O Raio do Cristo Rei


Ouvi dizer que o Cristo Rei, em Almada, foi atingido por um raio, alegadamente devido ao mau tempo. Sinceramente, não estou convencido desta última parte, muito embora no dia em causa tenha, de facto, chovido e trovejado imenso. Ainda assim, a circunstância de um raio ter caído precisamente ali (causando uma quebra de energia que desligou a iluminação natalícia do monumento)levanta questões pertinentes no campo teológico e também ao nível da ironia do destino.

(Vamos por pontos, porque… bem… porque é sempre giro criar alíneas ou numerar assuntos e coisas e itens e tal, seja no que for)

Ponto 1 – Nunca pensei que a justiça divina (diz o povo que uma das suas expressões mais fortes – se não mesmo a mais temida pelos tementes a Deus – é precisamente a queda de um raio) poderia fazer-se sentir sobre o Cristo Rei. E quem diz sobre o Cristo Rei, diz sobre basílicas, igrejas, santuários ou capelas. A provar isso, há uns anos visitei uma pequena capela que esteve envolta pelo fogo num incêndio de grandes proporções… mas que escapou à destruição, ao contrário de tudo o que estava à volta. Deus protegeu, claramente, a capela. Desta vez, não protegeu o Cristo Rei. Bem pelo contrário… mandou-lhe com um raio para cima.

Ponto 2 – Que terá feito o Cristo Rei para que o seu “Pai” se tenha enfurecido tanto, ao ponto de recorrer à sua “arma” mais poderosa como forma de reprimenda? Se Deus não esteve pelos ajustes, foi porque o “Filho” não fez das boas, apesar de estar sempre ali, parado, no mesmo sítio, já vai para umas décadas. Sim… também se pode pecar só por pensamentos… Terá sido isso?

Ponto 3 – Se o Cristo Rei fez asneira, isso quer dizer que se sentia com as costas quentes, pensando que a sua divindade lhe garantia de imunidade ou que simplesmente não é tão temente a Deus quanto o resto dos católicos? Ah… já para não falar que não deve ter grande respeito ao “Pai”, deitando por terra um exemplo que deveria dar a todos nós, quanto à lealdade familiar – “Honra o teu pai”, ordenam os mandamentos.

Ponto 4 – Ao lançar um raio sobre o monumento, Deus – parece-me – afirma-se ele próprio como uma espécie de “Pai Tirano”, imortalizado pelo velhinho filme português, do início dos anos 40. Algo absolutamente inesperado num pai tantas vezes adjectivado de “bondoso”, “clemente” e “tolerante”. Ainda para mais, quando direcciona a sua dura justiça sobre um filho (quando o mais usual é defender-se os elementos da família). Será Deus pior chefe de família do que aquilo que pensamos?

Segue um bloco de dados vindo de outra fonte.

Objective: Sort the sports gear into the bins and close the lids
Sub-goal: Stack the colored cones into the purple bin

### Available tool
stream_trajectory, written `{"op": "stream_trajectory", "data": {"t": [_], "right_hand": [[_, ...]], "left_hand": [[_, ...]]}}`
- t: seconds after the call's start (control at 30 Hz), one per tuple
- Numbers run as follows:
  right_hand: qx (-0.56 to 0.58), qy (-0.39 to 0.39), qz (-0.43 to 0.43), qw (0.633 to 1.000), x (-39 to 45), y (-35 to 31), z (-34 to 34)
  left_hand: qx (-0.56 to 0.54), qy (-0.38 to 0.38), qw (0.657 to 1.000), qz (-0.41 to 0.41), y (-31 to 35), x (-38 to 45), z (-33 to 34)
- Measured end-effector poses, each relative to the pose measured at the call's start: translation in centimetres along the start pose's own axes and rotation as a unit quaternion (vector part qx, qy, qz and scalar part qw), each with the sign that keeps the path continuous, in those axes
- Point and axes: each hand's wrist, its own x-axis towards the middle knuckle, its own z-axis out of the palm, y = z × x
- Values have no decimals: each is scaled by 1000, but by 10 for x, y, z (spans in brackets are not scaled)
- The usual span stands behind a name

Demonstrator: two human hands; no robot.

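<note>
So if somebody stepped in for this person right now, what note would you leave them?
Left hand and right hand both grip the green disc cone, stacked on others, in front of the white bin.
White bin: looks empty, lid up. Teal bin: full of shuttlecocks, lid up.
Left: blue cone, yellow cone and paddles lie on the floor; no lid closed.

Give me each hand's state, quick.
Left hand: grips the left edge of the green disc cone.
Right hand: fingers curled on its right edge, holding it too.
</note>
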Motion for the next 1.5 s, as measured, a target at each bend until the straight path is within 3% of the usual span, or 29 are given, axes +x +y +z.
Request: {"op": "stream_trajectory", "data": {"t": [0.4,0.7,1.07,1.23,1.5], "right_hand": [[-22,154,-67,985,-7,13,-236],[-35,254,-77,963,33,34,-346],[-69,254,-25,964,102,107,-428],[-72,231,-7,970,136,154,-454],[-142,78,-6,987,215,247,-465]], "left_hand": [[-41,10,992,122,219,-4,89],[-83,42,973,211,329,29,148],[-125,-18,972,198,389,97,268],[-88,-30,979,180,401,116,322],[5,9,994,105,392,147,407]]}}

Ponto 5 – (e já que falamos em família) Onde está a reacção do irmão mais velho do Cristo Rei, o Cristo Redentor do Rio de Janeiro? Se é estranha toda a ocorrência de o Cristo Rei ter levado com um raio em cima (muito provavelmente, lançado pelo próprio “Pai”), mais estranha é a ausência de uma reacção da família; no caso, do irmão da vítima. Mesmo que tenha medo de represálias parentais, ficava bem ao Cristo Redentor uma palavrinha sobre esta questiúncula familiar, não ficava?

Questões que, desde o sucedido, ainda ninguém esclareceu cabalmente, o que é pena. Mas talvez também isto tenha uma razão de ser. Sem estas explicações, qualquer cristão pensará agora duas vezes antes de pôr “o pé em ramo verde” ou “a pata na poça”. Se o Filho de Deus leva com um raio e é quem é… então todos os outros filhos de Deus (sem a ligação umbilical ao Criador nem a vantagem de serem feitos de pedra) têm mesmo de se “pôr a pau”, correndo o risco de – caso contrário – aumentar drasticamente a ocorrência de violentas “trovoadas” um pouco por todo o lado, dizimando os pecadores. Diz o povo que Deus escreve direito por linhas tortas. Será que é a este tipo de coisas que o ditado se refere?